## Your task
Which lines in the records below contain the word "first"? Report each of them.

Segment Start: Materials provided

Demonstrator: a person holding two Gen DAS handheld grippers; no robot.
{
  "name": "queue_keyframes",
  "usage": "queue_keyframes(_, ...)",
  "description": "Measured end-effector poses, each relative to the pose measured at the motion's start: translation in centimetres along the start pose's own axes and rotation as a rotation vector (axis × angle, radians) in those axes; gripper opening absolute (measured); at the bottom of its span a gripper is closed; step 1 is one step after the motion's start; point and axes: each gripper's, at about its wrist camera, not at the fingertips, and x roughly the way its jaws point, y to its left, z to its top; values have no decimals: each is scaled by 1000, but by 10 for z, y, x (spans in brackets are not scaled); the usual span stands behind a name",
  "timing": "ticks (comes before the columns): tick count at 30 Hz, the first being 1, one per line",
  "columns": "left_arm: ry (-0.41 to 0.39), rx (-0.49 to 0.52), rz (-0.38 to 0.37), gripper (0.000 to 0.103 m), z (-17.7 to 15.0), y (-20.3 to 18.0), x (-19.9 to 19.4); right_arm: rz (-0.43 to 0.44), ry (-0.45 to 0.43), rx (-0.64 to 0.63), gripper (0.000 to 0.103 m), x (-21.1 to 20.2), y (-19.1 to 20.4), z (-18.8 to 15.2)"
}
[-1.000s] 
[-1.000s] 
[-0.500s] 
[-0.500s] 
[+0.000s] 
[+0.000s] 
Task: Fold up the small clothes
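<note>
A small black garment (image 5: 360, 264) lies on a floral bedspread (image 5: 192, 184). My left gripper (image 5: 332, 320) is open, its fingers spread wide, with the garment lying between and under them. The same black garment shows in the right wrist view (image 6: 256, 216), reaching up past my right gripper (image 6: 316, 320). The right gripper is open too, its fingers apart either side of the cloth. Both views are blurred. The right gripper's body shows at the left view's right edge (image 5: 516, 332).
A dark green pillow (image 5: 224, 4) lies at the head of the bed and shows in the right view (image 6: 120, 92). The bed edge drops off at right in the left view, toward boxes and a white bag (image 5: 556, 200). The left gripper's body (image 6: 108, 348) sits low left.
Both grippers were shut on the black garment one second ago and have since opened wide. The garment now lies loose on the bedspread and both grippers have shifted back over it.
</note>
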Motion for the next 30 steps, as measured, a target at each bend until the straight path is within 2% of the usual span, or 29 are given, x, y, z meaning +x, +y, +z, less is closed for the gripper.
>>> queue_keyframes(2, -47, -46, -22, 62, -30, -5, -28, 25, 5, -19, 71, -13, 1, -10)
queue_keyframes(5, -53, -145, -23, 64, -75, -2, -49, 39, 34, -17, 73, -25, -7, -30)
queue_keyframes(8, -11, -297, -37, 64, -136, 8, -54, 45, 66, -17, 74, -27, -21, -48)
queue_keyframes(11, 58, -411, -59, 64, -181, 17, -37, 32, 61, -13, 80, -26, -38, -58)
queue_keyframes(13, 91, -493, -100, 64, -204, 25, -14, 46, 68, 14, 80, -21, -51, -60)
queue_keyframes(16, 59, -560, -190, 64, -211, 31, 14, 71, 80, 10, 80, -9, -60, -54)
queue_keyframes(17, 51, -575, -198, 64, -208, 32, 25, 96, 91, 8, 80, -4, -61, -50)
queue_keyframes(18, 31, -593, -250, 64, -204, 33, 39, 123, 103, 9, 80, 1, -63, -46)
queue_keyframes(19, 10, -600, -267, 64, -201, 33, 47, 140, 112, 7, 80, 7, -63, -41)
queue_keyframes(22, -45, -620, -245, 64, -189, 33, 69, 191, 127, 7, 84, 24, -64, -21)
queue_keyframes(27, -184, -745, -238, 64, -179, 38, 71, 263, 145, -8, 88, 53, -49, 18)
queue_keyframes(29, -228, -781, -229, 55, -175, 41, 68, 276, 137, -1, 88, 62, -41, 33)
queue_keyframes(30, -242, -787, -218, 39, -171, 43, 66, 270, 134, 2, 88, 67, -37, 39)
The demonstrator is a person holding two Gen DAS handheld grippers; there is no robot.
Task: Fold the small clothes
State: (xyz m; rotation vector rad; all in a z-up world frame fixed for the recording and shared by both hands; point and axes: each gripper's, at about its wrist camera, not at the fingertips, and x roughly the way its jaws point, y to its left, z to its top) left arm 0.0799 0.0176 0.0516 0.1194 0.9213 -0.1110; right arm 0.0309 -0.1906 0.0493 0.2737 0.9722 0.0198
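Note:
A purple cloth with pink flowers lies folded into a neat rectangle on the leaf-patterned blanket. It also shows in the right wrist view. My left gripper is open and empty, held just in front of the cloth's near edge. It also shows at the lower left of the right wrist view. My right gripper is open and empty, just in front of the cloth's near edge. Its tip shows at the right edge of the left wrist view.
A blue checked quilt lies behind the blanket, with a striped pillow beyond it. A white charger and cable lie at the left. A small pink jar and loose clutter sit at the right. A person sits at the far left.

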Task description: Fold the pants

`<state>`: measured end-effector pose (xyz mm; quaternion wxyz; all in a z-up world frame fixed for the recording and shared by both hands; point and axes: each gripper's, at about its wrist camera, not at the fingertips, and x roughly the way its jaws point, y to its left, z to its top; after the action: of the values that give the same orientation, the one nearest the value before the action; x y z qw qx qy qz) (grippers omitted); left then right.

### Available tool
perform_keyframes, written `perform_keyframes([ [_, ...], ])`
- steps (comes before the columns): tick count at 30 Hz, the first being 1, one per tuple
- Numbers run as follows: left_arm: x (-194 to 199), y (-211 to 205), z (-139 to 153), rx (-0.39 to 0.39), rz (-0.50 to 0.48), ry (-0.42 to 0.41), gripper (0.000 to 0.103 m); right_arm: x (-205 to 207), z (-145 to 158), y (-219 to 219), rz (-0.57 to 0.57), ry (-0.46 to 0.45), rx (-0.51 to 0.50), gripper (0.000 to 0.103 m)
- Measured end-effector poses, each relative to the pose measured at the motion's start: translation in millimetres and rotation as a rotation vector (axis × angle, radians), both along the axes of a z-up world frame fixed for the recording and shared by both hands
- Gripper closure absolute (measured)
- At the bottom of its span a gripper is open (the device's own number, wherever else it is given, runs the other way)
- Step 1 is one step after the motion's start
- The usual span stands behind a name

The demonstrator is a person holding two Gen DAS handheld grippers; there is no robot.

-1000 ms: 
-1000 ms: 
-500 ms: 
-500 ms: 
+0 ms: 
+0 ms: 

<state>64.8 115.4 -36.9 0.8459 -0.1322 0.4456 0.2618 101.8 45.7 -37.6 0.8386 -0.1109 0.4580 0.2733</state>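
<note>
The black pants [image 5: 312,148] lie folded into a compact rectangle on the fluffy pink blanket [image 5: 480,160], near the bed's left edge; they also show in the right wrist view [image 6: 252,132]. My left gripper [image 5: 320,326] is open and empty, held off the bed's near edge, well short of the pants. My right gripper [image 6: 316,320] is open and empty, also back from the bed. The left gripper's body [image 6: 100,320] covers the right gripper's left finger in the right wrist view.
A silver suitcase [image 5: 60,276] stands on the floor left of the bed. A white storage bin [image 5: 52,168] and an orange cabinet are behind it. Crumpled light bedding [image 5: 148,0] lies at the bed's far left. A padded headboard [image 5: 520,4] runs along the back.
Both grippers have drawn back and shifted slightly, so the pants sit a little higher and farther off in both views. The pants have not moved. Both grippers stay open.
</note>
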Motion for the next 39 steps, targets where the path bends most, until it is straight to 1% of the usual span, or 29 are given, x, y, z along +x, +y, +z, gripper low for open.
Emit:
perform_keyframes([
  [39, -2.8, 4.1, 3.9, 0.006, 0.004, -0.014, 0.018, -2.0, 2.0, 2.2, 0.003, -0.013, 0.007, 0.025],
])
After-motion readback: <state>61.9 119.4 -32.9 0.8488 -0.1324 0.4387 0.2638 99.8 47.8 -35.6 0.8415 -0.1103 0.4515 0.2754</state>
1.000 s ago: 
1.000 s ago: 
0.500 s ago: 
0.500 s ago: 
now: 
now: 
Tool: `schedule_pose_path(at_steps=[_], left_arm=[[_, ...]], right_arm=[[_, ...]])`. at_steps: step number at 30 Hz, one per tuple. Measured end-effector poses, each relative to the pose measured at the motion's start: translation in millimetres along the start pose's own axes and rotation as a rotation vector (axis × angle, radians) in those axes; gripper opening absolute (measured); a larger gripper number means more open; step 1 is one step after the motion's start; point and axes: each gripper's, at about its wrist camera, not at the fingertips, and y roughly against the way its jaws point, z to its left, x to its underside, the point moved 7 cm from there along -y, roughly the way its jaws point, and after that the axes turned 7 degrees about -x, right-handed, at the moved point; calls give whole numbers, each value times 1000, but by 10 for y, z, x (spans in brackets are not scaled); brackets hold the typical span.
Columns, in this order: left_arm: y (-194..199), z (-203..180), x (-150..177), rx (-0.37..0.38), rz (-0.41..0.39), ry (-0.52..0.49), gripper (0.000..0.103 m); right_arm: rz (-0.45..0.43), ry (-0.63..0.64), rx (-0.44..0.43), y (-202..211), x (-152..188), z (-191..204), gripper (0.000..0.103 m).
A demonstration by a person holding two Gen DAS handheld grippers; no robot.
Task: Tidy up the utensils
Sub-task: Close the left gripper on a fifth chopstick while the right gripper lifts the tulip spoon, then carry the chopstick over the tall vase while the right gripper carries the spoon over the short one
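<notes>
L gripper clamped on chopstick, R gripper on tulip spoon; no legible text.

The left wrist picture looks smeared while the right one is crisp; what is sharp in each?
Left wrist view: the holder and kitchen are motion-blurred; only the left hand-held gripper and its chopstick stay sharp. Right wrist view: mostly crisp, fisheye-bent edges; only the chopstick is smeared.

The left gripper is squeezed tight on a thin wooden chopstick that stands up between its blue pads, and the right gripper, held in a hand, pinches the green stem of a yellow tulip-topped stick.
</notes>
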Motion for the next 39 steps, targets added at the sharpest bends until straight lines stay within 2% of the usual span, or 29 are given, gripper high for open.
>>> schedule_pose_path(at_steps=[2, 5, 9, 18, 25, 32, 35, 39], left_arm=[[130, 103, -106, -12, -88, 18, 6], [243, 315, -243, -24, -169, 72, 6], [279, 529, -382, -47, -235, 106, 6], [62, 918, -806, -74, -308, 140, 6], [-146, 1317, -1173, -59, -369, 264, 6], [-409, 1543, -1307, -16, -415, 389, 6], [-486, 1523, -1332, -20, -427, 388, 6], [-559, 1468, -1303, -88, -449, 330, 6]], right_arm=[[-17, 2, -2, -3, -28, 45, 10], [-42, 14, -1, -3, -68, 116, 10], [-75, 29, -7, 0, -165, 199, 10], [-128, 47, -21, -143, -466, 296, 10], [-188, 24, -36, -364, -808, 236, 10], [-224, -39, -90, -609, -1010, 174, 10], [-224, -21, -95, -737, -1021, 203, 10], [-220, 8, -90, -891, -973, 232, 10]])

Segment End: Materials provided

## Solution below
  "timing": "ticks (comes before the columns): tick count at 30 Hz, the first being 1, one per line",
- steps (comes before the columns): tick count at 30 Hz, the first being 1, one per tuple

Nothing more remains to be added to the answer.